Pierre Prosper, a former U.S. ambassador for war crimes who was retained by the transitional government as an adviser on security, transparency and anti-corruption issues, said in telephone press conference Friday that he has made clear to the donor that it's important to remove the mystery because it has become the focal point of the project.
"To have this kind of disclosure, everyone can come to the table and talk about the substance rather than talk about the mystery," he said, adding he hoped the donor would agree to reveal its identity by January.
The Associated Press reported earlier this month that the Somali government is considering allowing the security company, Saracen International, to train a 1,000-man anti-piracy force in Mogadishu that would hit the pirates on their land bases.
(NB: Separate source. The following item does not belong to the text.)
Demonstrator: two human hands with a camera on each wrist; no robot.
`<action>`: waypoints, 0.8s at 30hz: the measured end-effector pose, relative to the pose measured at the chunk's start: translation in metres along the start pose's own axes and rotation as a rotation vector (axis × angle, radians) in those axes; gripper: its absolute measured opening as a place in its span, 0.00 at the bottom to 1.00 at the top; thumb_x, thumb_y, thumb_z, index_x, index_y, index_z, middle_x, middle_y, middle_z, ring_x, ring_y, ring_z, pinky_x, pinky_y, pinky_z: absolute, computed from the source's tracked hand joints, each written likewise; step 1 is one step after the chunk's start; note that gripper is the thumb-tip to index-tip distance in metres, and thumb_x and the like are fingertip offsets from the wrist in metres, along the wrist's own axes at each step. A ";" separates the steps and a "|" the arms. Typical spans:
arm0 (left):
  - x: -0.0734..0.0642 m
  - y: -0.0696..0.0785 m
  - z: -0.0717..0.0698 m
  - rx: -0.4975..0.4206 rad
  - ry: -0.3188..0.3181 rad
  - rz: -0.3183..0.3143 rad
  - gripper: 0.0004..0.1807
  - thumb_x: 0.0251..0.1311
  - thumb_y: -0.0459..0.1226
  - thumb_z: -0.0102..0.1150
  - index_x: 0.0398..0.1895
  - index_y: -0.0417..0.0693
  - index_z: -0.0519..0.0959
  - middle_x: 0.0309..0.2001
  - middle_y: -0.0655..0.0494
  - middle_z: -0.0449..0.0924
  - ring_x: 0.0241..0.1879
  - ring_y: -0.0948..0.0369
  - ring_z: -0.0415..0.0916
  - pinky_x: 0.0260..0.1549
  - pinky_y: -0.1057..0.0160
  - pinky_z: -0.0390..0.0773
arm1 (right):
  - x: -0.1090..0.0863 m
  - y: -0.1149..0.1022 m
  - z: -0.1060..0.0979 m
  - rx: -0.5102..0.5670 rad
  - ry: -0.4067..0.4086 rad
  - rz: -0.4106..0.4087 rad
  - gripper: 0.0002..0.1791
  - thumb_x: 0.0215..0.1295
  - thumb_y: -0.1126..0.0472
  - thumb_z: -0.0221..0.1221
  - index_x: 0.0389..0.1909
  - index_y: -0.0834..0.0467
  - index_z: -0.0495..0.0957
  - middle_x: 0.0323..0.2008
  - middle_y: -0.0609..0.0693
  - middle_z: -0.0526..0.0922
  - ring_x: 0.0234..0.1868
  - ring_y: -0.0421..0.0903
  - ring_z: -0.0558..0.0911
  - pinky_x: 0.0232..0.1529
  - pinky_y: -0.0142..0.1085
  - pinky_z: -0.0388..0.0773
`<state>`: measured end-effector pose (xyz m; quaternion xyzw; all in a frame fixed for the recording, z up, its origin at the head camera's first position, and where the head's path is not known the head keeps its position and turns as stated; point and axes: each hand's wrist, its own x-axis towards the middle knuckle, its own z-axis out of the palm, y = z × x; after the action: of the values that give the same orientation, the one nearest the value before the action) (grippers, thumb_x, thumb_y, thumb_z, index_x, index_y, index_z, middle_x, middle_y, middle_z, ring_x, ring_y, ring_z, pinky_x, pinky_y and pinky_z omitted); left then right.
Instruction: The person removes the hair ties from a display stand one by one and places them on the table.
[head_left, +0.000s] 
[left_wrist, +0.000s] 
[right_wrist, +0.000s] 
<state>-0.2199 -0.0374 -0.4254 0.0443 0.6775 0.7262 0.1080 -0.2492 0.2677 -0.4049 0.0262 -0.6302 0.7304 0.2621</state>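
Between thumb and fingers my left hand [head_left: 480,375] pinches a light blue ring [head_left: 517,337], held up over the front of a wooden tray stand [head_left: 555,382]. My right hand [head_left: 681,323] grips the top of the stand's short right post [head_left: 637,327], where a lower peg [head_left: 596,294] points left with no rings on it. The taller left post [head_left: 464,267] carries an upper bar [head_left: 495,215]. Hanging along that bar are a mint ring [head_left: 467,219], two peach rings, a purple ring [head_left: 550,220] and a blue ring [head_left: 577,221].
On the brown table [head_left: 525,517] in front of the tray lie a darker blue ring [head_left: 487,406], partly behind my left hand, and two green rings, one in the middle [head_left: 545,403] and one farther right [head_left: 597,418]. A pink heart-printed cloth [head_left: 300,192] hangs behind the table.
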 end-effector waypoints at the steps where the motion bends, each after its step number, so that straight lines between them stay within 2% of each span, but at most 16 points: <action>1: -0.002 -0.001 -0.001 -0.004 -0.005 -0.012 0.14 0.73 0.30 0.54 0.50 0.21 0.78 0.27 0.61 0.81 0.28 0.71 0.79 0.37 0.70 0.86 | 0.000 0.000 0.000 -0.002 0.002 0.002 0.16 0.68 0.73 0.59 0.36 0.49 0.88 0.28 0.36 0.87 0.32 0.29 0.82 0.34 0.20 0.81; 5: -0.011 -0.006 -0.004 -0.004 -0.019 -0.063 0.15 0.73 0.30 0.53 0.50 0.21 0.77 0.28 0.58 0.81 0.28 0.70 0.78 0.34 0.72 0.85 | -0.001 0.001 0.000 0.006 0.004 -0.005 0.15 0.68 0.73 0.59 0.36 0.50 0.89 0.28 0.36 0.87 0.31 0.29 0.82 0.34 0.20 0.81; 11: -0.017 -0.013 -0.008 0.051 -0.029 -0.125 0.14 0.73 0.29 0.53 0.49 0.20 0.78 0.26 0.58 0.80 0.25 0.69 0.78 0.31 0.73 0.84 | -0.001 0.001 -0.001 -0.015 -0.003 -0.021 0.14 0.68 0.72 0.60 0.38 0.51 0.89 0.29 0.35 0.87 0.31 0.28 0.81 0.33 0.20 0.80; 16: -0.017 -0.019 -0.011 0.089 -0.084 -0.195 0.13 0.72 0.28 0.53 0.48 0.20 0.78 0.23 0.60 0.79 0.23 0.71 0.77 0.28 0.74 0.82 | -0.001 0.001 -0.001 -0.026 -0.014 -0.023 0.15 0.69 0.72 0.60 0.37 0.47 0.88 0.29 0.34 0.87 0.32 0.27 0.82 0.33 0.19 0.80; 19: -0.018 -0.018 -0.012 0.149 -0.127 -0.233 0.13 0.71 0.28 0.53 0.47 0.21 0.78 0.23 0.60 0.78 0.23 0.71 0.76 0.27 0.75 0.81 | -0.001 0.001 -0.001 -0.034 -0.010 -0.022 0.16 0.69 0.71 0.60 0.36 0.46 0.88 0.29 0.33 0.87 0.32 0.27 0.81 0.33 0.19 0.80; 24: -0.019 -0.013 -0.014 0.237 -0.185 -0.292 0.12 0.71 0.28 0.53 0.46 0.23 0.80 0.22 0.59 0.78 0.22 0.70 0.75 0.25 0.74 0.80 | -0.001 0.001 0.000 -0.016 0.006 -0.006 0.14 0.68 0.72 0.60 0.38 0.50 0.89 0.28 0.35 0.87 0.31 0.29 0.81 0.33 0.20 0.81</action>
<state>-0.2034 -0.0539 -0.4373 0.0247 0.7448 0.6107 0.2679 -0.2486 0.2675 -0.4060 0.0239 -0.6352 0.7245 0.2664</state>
The company is already training a 1,000-man force in northern Puntland, an autonomous region where the pirates have havens.
Prosper said 156 people attended the first eight-week training course and a second class of similar size is currently being trained.
A multinational naval armada has been trying to protect international shipping, but there are no forces on land trying to tackle the pirate problem on land.
The AP reported that the training project in Puntland — and the one in Mogadishu — would be funded by an unknown Muslim country.
It's unclear how any of the Saracen-trained forces could be supplied with arms and ammunition.
Somali Ambassador Mohamed Ali Nur told the AP in Nairobi that the projects would be careful to obey a U.N. arms embargo on Somalia and not import weapons, but the arms embargo also forbids the provision on military services to any faction unless it has been cleared with the U.N. sanctions committee.
Prosper said he visited Nairobi twice in recent weeks and met with members of the U.N. expert group monitoring sanctions "to better appreciate their issues, their concerns, to help ensure that the process as it goes forward is in compliance with the sanctions regime, the arms embargo."